#### Work order:
Locate, in the data below, the line that contains "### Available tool" and the line that contains "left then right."; reproduce exactly those two lines and every line between them, nothing more.

*** Supplied entries

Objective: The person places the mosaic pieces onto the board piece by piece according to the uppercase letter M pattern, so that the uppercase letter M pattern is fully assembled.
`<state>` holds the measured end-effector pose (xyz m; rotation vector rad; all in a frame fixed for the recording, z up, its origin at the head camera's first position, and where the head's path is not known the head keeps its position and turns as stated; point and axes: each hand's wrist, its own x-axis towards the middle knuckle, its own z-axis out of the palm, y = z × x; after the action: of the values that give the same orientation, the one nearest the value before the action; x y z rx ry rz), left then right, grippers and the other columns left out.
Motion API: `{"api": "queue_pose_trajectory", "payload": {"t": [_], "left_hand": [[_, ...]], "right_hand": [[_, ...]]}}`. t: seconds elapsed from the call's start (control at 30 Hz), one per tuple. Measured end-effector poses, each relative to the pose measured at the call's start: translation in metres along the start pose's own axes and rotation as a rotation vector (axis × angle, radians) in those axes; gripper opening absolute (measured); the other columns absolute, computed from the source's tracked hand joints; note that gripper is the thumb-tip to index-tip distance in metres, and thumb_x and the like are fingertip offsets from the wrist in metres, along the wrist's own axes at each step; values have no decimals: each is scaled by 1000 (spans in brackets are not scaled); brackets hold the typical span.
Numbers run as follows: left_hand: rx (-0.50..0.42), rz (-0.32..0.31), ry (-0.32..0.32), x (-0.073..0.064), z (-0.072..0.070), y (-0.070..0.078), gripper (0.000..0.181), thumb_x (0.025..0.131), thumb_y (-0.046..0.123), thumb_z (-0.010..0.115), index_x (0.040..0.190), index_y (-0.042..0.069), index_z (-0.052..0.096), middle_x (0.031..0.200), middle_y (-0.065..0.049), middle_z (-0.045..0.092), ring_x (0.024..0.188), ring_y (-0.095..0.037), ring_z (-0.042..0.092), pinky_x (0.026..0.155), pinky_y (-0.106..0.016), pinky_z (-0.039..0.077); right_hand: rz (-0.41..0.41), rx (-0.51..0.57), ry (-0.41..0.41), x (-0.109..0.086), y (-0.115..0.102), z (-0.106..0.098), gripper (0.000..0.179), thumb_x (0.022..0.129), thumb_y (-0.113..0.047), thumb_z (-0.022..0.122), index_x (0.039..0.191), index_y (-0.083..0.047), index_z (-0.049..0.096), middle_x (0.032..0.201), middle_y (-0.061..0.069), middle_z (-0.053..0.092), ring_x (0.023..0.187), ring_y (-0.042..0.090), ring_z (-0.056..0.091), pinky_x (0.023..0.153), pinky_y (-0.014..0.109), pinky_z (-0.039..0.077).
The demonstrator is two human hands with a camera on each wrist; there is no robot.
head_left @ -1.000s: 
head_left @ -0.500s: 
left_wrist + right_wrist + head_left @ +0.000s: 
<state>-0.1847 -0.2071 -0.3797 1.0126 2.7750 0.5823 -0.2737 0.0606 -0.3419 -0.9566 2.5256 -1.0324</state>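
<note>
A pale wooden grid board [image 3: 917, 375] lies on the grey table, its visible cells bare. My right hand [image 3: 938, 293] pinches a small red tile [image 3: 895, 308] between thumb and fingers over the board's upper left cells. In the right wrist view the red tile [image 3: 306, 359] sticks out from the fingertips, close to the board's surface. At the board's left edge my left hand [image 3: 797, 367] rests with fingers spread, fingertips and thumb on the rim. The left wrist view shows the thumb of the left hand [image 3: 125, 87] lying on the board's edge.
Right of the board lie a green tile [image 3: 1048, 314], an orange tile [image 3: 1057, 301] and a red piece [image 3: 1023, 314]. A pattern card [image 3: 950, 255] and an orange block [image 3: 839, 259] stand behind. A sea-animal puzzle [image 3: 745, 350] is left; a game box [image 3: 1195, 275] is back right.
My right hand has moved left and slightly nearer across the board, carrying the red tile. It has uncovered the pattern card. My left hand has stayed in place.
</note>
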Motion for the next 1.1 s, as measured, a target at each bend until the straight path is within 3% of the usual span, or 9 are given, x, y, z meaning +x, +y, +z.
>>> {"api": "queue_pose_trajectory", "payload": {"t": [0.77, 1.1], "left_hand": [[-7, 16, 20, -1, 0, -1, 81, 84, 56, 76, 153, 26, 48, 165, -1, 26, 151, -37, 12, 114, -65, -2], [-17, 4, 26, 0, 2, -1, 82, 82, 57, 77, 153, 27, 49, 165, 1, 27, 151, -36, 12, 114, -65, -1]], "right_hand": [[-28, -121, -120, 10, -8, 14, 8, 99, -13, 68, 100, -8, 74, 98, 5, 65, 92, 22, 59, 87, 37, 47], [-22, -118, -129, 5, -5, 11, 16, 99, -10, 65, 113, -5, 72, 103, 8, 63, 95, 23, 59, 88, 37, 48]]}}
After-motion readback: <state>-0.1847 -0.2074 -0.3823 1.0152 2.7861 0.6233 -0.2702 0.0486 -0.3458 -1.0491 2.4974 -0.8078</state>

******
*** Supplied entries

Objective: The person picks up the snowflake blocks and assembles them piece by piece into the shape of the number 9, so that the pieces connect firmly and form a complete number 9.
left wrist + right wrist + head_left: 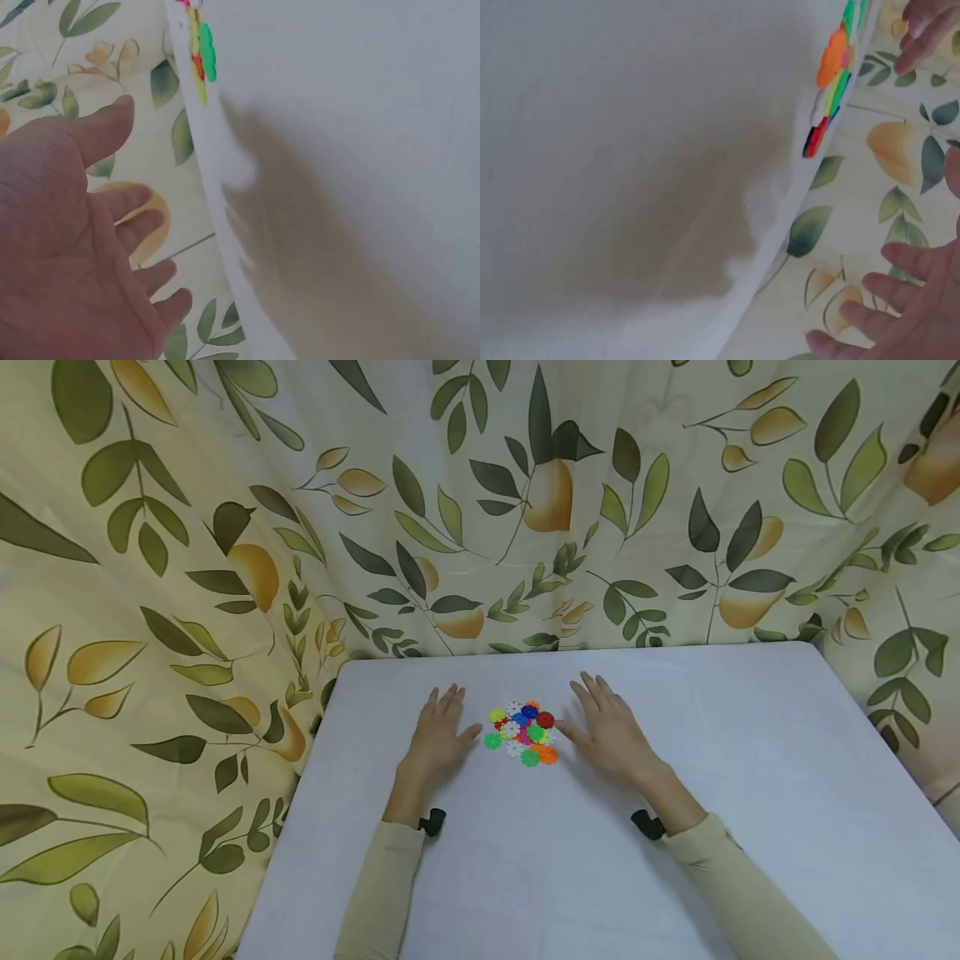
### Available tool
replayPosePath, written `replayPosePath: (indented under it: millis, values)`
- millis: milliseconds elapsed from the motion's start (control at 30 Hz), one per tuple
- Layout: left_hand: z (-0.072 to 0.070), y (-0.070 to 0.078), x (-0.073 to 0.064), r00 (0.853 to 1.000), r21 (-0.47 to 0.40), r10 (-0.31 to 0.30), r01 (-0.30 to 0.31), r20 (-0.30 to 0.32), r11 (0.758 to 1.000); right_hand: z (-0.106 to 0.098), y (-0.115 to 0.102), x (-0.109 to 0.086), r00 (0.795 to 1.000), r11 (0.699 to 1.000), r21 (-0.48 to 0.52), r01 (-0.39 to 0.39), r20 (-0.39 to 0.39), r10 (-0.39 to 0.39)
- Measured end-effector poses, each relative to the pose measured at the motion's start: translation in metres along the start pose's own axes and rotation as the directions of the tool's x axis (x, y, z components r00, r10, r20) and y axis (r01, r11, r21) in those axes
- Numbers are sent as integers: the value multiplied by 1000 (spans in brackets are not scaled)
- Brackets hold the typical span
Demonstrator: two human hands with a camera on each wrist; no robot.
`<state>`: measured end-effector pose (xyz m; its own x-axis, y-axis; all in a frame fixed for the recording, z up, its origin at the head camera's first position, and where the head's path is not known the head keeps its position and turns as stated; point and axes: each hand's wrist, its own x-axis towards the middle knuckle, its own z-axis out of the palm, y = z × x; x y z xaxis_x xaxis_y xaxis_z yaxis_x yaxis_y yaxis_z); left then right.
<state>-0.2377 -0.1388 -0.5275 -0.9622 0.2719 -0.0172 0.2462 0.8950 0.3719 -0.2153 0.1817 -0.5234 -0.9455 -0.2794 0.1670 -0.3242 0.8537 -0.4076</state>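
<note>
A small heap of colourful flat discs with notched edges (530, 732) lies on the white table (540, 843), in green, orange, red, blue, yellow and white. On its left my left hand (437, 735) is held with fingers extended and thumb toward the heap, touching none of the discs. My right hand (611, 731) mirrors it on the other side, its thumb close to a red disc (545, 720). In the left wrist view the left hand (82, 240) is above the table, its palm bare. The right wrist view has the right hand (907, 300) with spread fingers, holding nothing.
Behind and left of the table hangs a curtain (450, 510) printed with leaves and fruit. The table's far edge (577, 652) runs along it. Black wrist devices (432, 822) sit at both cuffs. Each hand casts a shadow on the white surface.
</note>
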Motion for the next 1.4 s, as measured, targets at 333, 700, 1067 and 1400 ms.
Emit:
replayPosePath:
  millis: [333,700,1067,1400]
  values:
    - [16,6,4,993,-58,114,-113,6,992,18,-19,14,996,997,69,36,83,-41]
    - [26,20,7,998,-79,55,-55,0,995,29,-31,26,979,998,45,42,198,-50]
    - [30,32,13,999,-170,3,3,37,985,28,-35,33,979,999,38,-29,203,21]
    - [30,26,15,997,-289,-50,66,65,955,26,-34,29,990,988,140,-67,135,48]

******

#### Answer to this problem:
### Available tool
replayPosePath, written `replayPosePath: (indented under it: millis, values)`
- millis: milliseconds elapsed from the motion's start (control at 30 Hz), one per tuple
- Layout: left_hand: z (-0.072 to 0.070), y (-0.070 to 0.078), x (-0.073 to 0.064), r00 (0.853 to 1.000), r21 (-0.47 to 0.40), r10 (-0.31 to 0.30), r01 (-0.30 to 0.31), r20 (-0.30 to 0.32), r11 (0.758 to 1.000); right_hand: z (-0.106 to 0.098), y (-0.115 to 0.102), x (-0.109 to 0.086), r00 (0.795 to 1.000), r11 (0.699 to 1.000), r21 (-0.48 to 0.52), r01 (-0.39 to 0.39), r20 (-0.39 to 0.39), r10 (-0.39 to 0.39)
- Measured end-effector poses, each relative to the pose measured at the motion's start: translation in metres along the start pose's own axes and rotation as the directions of the tool's x axis (x, y, z components r00, r10, r20) and y axis (r01, r11, r21) in those axes
- Numbers are sent as integers: the value multiplied by 1000 (spans in brackets are not scaled)
- Brackets hold the typical span
Demonstrator: two human hands with a camera on each wrist; no robot.
`<state>`: measured end-effector pose (xyz m; its own x-axis, y-axis; all in a frame fixed for the recording, z up, its origin at the head camera's first position, and where the head's path is not known the head keeps its position and turns as stated; point and axes: each hand's wrist, its own x-axis towards the middle knuckle, its own z-axis out of the palm, y = z × x; x y z xaxis_x xaxis_y xaxis_z yaxis_x yaxis_y yaxis_z); left then right.

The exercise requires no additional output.